From the material below, copy out each line with the word "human" in it.

The input Start Marker

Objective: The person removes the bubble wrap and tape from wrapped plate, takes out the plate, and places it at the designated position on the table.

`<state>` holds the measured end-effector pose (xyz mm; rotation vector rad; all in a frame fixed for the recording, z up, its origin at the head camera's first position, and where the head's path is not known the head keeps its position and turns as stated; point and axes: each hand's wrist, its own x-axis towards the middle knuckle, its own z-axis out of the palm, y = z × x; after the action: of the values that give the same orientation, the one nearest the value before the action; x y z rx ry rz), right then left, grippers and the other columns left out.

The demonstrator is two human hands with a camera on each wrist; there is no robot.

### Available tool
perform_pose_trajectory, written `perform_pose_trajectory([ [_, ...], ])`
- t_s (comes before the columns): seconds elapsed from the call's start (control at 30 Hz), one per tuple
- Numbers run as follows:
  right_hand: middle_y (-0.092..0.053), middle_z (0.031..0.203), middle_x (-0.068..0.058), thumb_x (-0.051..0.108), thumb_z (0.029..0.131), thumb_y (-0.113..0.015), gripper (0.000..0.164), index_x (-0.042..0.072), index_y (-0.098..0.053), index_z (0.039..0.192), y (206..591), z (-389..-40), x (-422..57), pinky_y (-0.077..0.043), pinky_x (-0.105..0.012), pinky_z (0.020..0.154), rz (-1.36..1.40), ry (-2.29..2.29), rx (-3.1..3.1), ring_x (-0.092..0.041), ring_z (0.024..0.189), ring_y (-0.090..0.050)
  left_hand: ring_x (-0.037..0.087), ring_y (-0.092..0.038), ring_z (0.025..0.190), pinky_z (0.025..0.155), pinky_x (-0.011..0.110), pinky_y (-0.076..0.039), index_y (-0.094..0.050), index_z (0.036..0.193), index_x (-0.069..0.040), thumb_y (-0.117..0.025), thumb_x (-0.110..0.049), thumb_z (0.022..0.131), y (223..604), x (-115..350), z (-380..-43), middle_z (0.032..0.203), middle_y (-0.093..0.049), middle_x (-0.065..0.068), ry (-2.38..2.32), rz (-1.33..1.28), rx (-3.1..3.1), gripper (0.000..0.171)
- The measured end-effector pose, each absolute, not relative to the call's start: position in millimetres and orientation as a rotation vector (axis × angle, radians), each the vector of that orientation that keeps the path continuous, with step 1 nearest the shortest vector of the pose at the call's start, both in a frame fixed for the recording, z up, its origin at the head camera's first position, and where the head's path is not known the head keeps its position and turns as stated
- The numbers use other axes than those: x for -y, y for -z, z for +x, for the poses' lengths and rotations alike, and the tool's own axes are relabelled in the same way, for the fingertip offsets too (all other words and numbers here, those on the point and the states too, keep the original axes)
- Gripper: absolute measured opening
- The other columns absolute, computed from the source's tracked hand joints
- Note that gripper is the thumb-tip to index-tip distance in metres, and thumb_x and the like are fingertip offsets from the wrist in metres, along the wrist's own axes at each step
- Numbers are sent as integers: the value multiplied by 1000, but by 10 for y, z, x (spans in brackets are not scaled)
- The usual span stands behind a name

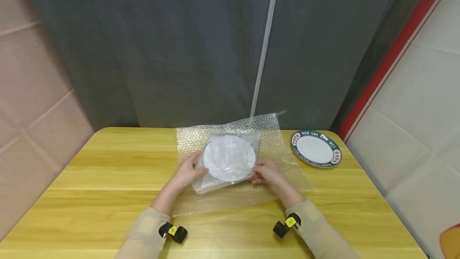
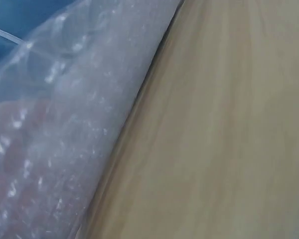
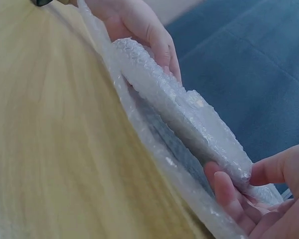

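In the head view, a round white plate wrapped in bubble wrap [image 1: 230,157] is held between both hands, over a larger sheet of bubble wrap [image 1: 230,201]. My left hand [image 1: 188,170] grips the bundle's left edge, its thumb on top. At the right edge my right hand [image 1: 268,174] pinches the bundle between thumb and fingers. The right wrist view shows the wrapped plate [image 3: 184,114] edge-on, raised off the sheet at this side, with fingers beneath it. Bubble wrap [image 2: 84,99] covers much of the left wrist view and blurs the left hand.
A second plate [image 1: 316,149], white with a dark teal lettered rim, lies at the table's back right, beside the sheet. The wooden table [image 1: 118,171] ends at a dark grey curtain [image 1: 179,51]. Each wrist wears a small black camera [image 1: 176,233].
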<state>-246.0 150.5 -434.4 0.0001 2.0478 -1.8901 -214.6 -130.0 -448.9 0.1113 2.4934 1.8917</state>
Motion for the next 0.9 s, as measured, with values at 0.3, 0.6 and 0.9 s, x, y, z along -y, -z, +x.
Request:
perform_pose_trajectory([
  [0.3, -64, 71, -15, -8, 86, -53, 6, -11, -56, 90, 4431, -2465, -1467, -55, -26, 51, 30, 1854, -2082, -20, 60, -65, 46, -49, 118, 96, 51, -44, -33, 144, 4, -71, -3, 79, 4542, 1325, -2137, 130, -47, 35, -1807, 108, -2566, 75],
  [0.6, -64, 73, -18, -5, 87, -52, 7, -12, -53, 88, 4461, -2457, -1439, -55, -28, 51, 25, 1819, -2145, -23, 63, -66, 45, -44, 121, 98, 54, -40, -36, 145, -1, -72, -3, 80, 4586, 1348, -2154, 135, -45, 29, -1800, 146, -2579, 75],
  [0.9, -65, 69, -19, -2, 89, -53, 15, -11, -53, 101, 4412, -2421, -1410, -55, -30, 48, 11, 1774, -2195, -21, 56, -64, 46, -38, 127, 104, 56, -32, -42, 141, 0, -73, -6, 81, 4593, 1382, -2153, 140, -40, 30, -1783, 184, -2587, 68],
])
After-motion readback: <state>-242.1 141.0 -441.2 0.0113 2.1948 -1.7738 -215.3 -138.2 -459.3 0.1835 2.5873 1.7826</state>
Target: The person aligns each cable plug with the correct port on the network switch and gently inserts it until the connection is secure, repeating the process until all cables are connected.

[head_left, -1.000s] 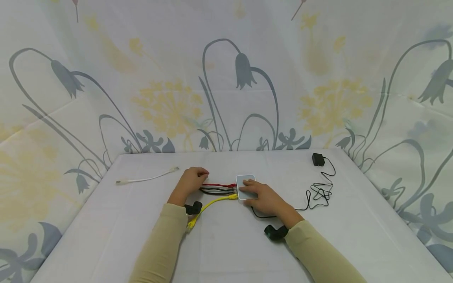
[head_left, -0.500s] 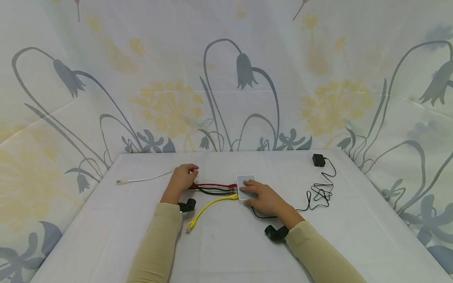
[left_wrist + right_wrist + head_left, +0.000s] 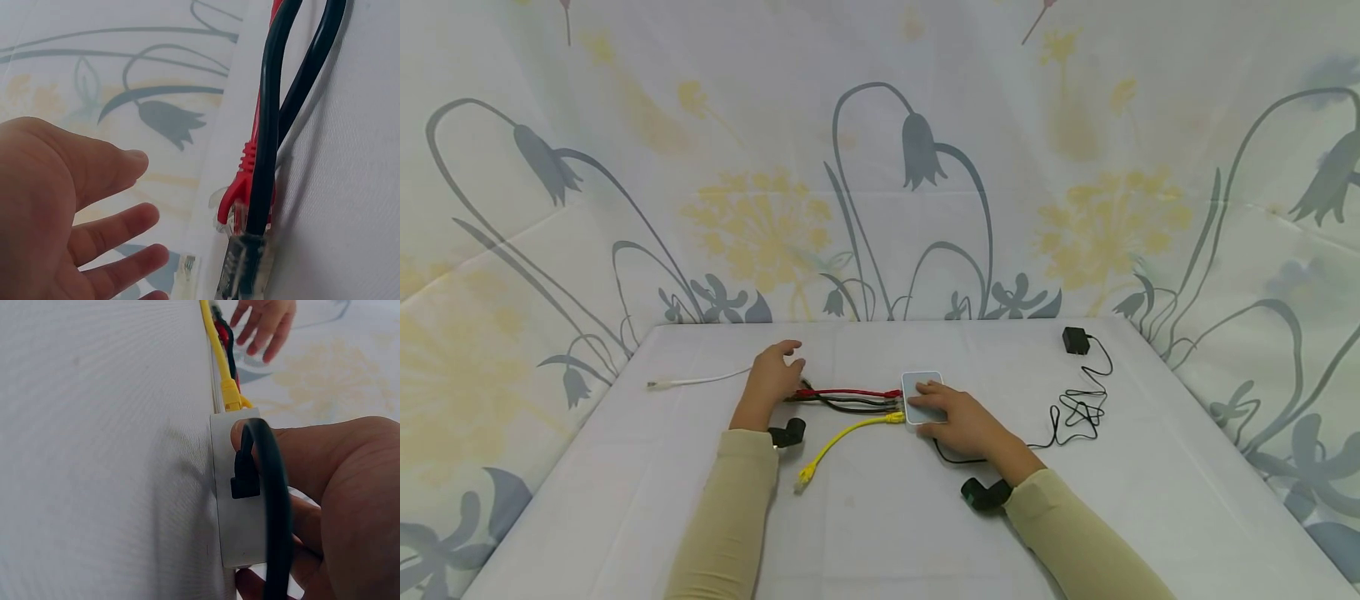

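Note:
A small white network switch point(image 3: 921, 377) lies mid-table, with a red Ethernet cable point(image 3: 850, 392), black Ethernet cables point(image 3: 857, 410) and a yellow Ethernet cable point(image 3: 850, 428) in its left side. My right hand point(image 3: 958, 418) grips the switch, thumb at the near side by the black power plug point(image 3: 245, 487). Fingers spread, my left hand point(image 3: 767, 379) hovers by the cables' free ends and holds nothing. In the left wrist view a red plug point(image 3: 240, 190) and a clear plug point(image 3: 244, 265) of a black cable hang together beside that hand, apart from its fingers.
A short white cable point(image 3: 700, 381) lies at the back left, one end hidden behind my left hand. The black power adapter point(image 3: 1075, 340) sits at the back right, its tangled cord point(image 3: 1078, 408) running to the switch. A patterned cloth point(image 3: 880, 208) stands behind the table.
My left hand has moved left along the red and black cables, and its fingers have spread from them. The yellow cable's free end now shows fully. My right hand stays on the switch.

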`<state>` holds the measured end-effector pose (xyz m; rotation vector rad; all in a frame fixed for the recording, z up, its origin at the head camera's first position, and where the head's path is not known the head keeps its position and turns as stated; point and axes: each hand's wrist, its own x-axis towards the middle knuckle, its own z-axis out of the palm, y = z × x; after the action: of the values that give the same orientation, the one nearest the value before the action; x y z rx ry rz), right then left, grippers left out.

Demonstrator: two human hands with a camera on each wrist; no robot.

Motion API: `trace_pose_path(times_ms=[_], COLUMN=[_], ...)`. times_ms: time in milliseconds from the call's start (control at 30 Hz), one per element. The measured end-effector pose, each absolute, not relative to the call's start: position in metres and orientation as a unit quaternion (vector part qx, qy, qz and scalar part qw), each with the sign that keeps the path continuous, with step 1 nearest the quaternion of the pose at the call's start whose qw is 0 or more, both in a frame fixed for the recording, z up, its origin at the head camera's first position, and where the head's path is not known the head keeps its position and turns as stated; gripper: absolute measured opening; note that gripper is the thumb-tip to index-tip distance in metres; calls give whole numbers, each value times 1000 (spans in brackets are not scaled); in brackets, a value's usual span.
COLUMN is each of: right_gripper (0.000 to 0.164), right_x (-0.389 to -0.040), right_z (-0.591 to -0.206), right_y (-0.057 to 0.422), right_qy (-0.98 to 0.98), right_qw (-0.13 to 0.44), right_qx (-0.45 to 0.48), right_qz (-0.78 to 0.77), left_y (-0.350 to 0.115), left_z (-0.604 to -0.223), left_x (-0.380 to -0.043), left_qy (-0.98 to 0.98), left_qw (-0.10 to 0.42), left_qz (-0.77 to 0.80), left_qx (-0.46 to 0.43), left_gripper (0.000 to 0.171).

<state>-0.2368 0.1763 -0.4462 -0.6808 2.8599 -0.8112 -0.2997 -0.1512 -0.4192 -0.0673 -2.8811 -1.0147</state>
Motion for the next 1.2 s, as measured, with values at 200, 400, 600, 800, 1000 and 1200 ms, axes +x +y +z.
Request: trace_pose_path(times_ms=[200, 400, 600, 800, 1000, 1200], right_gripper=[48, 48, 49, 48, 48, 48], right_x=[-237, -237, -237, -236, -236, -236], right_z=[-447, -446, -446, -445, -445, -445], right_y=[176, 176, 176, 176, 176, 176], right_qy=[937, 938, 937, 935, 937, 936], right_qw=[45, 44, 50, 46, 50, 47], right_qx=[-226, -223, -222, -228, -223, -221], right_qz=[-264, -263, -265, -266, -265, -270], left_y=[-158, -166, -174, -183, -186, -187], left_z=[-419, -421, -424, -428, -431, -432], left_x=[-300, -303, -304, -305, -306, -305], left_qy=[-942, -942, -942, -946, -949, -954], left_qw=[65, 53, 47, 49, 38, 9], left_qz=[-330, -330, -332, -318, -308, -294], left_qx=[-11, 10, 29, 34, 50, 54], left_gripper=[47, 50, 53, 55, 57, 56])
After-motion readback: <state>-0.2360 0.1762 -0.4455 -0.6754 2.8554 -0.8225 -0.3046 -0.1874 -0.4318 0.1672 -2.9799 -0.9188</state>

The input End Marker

__Solution to the exercise__.
The demonstrator is two human hands with a camera on each wrist; there is no robot.
Demonstrator: two human hands with a camera on each wrist; no robot.

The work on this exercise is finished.